[[ SOURCE DATA open ]]
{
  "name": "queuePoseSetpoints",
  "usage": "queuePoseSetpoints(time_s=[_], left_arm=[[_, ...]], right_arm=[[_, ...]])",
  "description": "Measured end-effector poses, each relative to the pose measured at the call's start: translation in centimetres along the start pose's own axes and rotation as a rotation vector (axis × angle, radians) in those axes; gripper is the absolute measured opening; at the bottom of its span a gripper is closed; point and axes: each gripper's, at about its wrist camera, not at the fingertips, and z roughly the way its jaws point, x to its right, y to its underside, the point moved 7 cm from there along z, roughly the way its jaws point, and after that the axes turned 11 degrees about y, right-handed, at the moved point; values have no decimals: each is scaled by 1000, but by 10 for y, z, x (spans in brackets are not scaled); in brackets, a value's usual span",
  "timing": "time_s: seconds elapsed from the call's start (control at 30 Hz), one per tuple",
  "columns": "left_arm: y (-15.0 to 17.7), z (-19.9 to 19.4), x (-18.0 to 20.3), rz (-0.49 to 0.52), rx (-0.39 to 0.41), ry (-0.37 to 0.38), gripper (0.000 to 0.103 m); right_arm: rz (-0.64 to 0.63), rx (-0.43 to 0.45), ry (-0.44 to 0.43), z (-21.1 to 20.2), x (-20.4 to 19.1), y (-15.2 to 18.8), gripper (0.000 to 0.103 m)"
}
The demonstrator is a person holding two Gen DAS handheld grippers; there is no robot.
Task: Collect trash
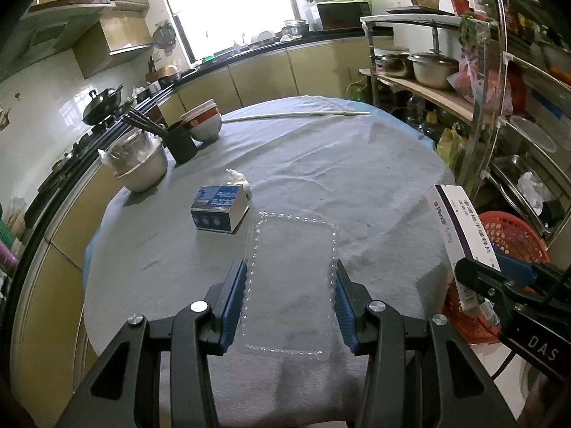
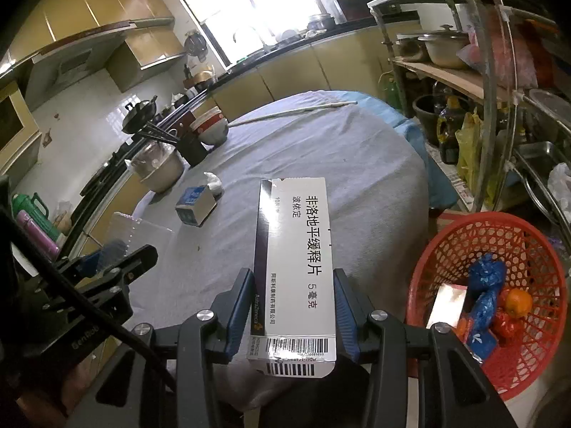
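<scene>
My left gripper (image 1: 289,303) is shut on a clear plastic clamshell tray (image 1: 291,281) and holds it over the grey tablecloth (image 1: 357,178); the tray also shows in the right wrist view (image 2: 142,230). My right gripper (image 2: 293,306) is shut on a white medicine box (image 2: 296,264) with Chinese print, held above the table's right side; the box also shows in the left wrist view (image 1: 464,228). A small blue box (image 1: 218,207) and a crumpled white tissue (image 1: 237,178) lie on the table. A red mesh basket (image 2: 535,356) on the floor at the right holds trash.
A steel bowl (image 1: 141,164), a black chopstick holder (image 1: 180,141), stacked bowls (image 1: 203,121) and a long white stick (image 1: 296,116) sit at the table's far side. A metal rack (image 2: 499,107) with pots stands right. Kitchen counters run along the left and back.
</scene>
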Motion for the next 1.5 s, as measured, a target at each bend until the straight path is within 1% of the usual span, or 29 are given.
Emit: queuePoseSetpoints(time_s=[0.33,0.6,1.27,1.5], left_arm=[[-1,2,9,25,-5,11,48],[-2,6,26,57,-14,30,48],[-9,13,88,173,-23,88,49],[-11,13,109,215,-22,107,49]], right_arm=[[19,-2,-1,-2,7,-1,47],[45,0,11,-4,20,0,47],[137,8,58,-12,71,1,47],[182,6,84,-18,98,6,47]])
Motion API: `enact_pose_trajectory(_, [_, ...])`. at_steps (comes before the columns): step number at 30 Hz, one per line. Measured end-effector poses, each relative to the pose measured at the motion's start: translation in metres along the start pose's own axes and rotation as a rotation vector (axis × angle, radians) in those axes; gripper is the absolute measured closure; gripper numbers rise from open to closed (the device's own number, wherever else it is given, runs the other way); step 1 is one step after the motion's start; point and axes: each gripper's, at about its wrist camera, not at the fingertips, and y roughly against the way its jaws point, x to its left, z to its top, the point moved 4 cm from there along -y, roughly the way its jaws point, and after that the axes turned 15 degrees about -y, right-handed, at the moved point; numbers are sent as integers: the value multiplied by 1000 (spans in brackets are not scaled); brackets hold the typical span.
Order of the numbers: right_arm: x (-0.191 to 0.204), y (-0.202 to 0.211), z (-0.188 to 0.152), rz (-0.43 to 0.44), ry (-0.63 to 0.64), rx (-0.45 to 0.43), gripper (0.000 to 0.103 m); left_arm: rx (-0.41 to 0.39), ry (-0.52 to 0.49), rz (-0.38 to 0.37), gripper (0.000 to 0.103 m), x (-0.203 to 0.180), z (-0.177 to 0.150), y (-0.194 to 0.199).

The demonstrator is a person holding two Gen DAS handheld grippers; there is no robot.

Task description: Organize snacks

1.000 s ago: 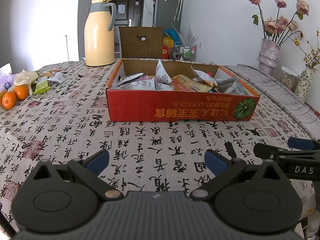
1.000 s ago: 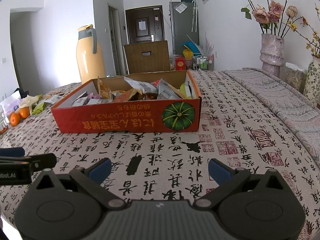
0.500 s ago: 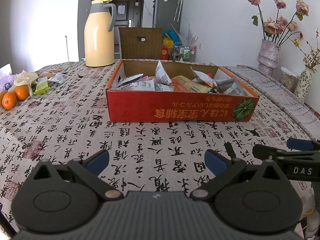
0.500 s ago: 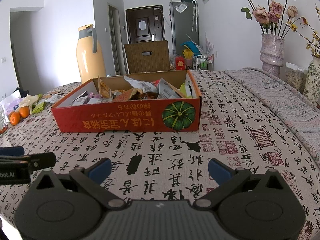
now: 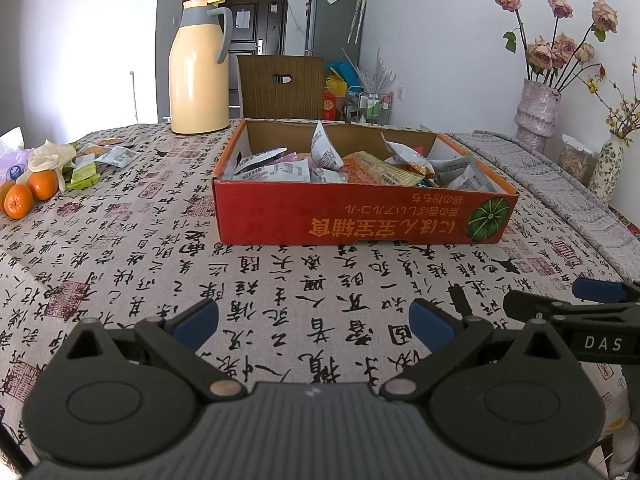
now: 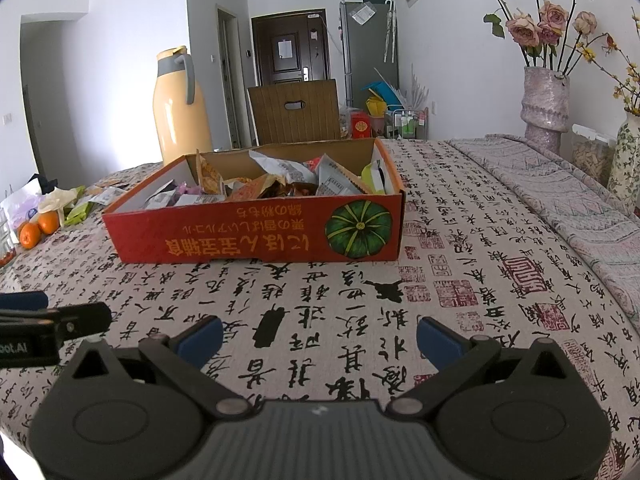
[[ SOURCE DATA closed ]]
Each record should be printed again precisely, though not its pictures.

{
  "name": "queuePoseSetpoints",
  "usage": "queuePoseSetpoints(time_s=[_], left_arm=[[_, ...]], right_arm=[[_, ...]])",
  "description": "Measured end-effector poses, each relative to the pose measured at the call's start: translation in centimetres along the start pose's own axes and rotation as a rotation vector (axis × angle, radians) in those axes; gripper is the absolute measured opening; at the bottom of its span a gripper is closed; point and axes: each gripper's, at about its wrist camera, not at the fingertips, and z roughly the way its jaws point, x to its right, y to its underside, the point moved 7 cm from there along z, roughly the way its jaws point, and after that the axes turned 11 degrees about y, right-handed, at the moved point; values have no decimals: each is scaled by 1000, but by 10 for y, z, x (spans in brackets are not scaled); in brackets, a value's usual span",
  "timing": "time_s: seconds elapsed from the call's start (control at 30 Hz), one per tuple",
  "columns": "left_arm: y (-15.0 to 17.7), z (-19.9 to 19.4), x (-18.0 to 20.3), rz (-0.49 to 0.52), rx (-0.39 to 0.41), ry (-0.37 to 0.38), gripper (0.000 to 0.103 m); right_arm: rz (-0.64 to 0.63), rx (-0.43 to 0.45), ry (-0.44 to 0.43), z (-21.1 to 20.2), x (-20.4 to 19.1), y (-15.2 to 18.8), gripper (0.000 to 0.103 m)"
}
The demonstrator is a person holding two Gen DAS handheld grippers; there is no robot.
Task: Collect trash
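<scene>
My left gripper (image 1: 289,303) is shut on a clear plastic clamshell tray (image 1: 291,281) and holds it over the grey tablecloth (image 1: 357,178); the tray also shows in the right wrist view (image 2: 142,230). My right gripper (image 2: 293,306) is shut on a white medicine box (image 2: 296,264) with Chinese print, held above the table's right side; the box also shows in the left wrist view (image 1: 464,228). A small blue box (image 1: 218,207) and a crumpled white tissue (image 1: 237,178) lie on the table. A red mesh basket (image 2: 535,356) on the floor at the right holds trash.
A steel bowl (image 1: 141,164), a black chopstick holder (image 1: 180,141), stacked bowls (image 1: 203,121) and a long white stick (image 1: 296,116) sit at the table's far side. A metal rack (image 2: 499,107) with pots stands right. Kitchen counters run along the left and back.
</scene>
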Motion for the next 1.5 s, as measured, a target at each bend until the straight path is within 1% of the usual span, or 29 are given.
Emit: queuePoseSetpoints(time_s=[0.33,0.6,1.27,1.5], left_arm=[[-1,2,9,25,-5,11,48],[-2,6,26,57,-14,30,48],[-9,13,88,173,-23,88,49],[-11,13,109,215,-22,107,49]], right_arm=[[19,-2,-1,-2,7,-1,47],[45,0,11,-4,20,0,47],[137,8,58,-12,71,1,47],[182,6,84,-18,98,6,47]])
Motion API: `enact_pose_trajectory(_, [_, ...])`. at_steps (comes before the columns): step number at 30 Hz, one per line. Measured end-effector poses, each relative to the pose measured at the motion's start: translation in metres along the start pose's own axes and rotation as a rotation vector (axis × angle, radians) in those axes; gripper is the absolute measured closure; gripper numbers rise from open to closed (the device's own number, wherever else it is given, runs the other way); step 1 is one step after the motion's start; point and axes: each gripper's, at about its wrist camera, not at the fingertips, and y roughly against the way its jaws point, x to its left, z to its top, the point moved 4 cm from there along -y, roughly the way its jaws point, and after that the axes turned 15 degrees about -y, right-handed, at the moved point; numbers are sent as integers: the value multiplied by 1000 (spans in brackets are not scaled); brackets hold the typical span.
Order of the numbers: right_arm: x (-0.191 to 0.204), y (-0.202 to 0.211), z (-0.188 to 0.152), rz (-0.43 to 0.44), ry (-0.63 to 0.64), rx (-0.45 to 0.43), gripper (0.000 to 0.103 m); left_arm: rx (-0.41 to 0.39), ry (-0.52 to 0.49), rz (-0.38 to 0.37), gripper (0.000 to 0.103 m), x (-0.203 to 0.180), z (-0.177 to 0.150), y (-0.194 to 0.199).

The demonstrator is a person holding two Gen DAS handheld grippers; there is no robot.

Task description: Organize snacks

1.000 s ago: 
1.000 s ago: 
0.500 s ago: 
0.500 s ago: 
now: 
now: 

This answer leaves nothing further to address.